Q : Depuis le dernier remaniement ministériel, il y a eu quelques
soubresauts au sein des instances du MMM. Votre lecture de cette situation en
tant qu’ancien membre de ce parti ?

R :
À un moment, il y avait une réelle démocratie
au sein du MMM. Paul Bérenger l’a tuée et s’impose
comme un autocrate. Quelques-uns vont crier mais, sachant bien que Bérenger
peut les détruire s’il le veut, vont se taire bientôt. Paul
Bérenger croit qu’il peut diriger le pays comme il dirige le MMM.
Son autoritarisme va lui coûter très cher car le peuple ne va pas
accepter cela.

Q : Dans une interview qu’il a donnée à notre confrère
‘Week-End’, Paul Bérenger dit “que certains militants
ont moins bien vieilli que d’autres et c’est dommage”. Vos
commentaires ?

R :
Le vrai militantisme qui animait le MMM au début est mort
depuis longtemps.

Q : Vous sentez-vous visé par les propos de votre ancien leader
?

R :
Les opinions de M. Bérenger sont le cadet de mes soucis.
Je ne le prends pas au sérieux ce Monsieur. Je suis resté un militant
du mauricianisme, de la langue mauricienne et un anti-capitaliste et un anti-impérialiste.
Si c’est cela mal vieillir, je suis très content.
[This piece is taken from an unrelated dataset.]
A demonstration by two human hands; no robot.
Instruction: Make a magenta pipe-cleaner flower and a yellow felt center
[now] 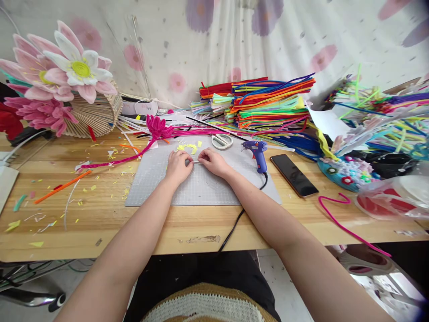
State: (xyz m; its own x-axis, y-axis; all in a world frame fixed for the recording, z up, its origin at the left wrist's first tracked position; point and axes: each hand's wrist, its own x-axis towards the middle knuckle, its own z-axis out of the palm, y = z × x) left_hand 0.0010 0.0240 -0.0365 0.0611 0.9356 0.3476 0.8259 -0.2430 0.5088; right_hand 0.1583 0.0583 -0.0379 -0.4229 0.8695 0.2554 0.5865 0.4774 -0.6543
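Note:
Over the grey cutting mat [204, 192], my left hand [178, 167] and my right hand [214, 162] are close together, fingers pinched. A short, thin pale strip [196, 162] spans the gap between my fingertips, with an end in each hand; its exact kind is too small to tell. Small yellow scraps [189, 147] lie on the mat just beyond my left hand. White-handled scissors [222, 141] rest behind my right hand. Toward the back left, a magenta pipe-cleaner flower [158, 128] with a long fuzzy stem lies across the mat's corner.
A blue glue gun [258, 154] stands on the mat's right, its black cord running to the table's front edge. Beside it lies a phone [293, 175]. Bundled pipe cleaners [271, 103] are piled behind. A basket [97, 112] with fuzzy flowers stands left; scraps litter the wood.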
Q : Si vous deviez refaire de la politique, dans quel courant actuel
vous vous sentiriez le mieux à l’aise ?

R
: Connaissant mon tempérament, je ne pourrais plus refaire
de la politique active. Aujourd’hui, les politiciens n’avalent pas
des couleuvres, mais des éléphants. Je ne suis pas disposé
à le faire. Je fais un travail qui me plaît et je sens que je vais
quitter derrière moi des douzaines de recueils de poèmes, de pièces
de théâtre, de romans, de nouvelles, de traductions de grandes
oeuvres classiques.

Q : Le directeur général de l’Organisation mondiale
du Commerce (OMC), Supachal Panitchpakdi, sera l’invité d’honneur
de Maurice pour l’anniversaire de
l’indépendance
du pays. Cela vous interpelle-t-il ?

R : L’OMC est un instrument entre les mains de puissants
pays et les petits pays comme le nôtre n’auraient aucune chance
avec cette organisation. Que le grand patron de l’OMC soit l’invité
d’honneur pour le 12 mars démontre clairement dans quel camp se
trouvent nos dirigeants politiques.

Q : L’avenir du MMM après Paul Bérenger, comment
l’entrevoyez-vous ?


R : Après Paul Bérenger, le MMM finira comme
le PMSD a fini après la mort de Gaëtan Duval.